### What this task involves
Look for the word "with" in the material below, then report each line where it occurs.

### Given material

>>

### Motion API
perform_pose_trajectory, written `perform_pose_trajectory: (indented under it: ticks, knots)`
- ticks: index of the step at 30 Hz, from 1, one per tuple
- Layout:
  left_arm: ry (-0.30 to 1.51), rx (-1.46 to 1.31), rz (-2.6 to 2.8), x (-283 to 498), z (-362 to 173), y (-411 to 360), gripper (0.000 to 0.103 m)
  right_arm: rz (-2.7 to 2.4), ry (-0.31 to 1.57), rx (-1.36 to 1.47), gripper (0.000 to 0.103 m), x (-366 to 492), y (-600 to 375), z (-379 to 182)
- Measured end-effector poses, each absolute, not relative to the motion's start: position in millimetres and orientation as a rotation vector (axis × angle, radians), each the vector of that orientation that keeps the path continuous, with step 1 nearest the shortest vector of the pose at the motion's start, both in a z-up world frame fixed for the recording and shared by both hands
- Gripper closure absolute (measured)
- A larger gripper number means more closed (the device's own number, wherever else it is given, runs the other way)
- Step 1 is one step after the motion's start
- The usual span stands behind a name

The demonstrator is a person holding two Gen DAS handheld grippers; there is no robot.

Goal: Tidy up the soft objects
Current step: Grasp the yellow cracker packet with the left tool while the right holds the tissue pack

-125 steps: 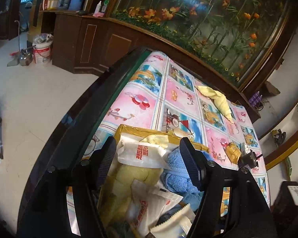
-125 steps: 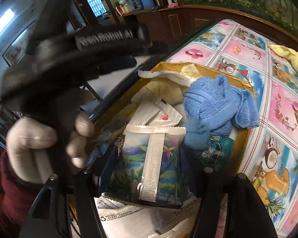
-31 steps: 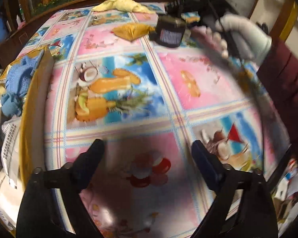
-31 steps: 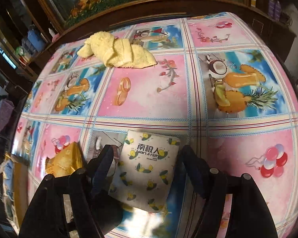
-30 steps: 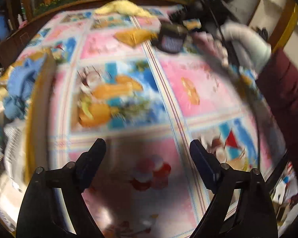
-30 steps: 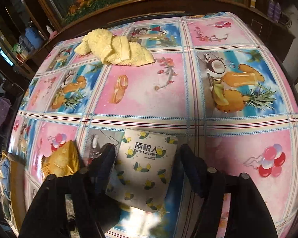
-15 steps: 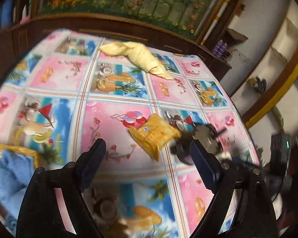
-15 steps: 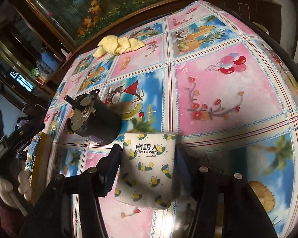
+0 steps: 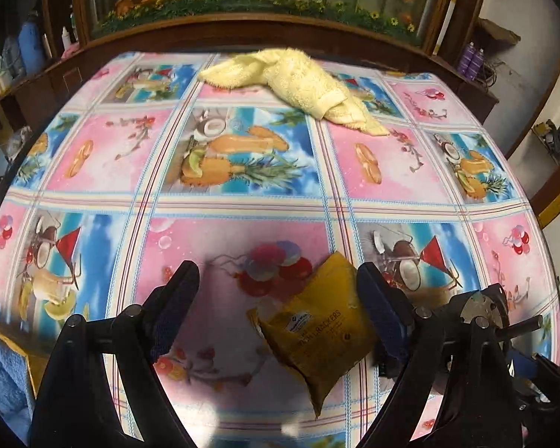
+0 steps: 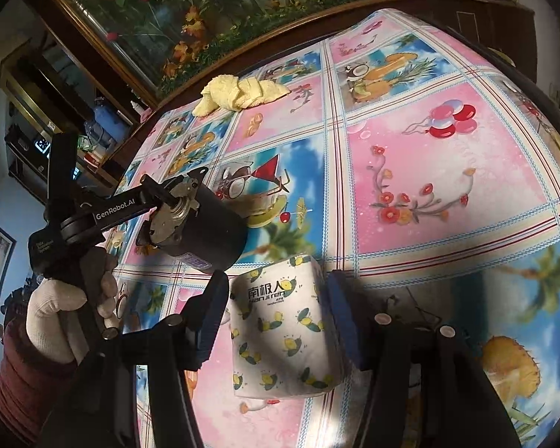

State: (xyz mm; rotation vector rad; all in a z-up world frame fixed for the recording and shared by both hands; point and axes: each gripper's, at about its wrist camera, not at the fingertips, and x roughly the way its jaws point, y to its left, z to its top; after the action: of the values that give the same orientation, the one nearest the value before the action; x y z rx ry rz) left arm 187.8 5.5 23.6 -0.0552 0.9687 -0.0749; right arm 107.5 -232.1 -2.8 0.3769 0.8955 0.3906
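The right gripper (image 10: 278, 315) clamps the tissue pack (image 10: 280, 330); the left gripper (image 9: 276, 306), jaws released, straddles the cracker packet (image 9: 317, 336) — a hard squeeze could crush the crackers.

Cracker packet (image 9: 319, 330) lies near the table's (image 9: 242, 201) front, towel (image 9: 298, 82) far behind.
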Motion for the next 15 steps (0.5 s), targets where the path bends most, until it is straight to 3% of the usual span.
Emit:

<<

### Task output
- Measured end-effector poses, each absolute, not relative to the motion's start: position in millimetres and orientation as a rotation vector (axis × angle, radians), each the vector of that orientation that keeps the path continuous, with step 1 nearest the shortest vector of the pose at the motion's start, both in a z-up world frame fixed for the recording and shared by both hands
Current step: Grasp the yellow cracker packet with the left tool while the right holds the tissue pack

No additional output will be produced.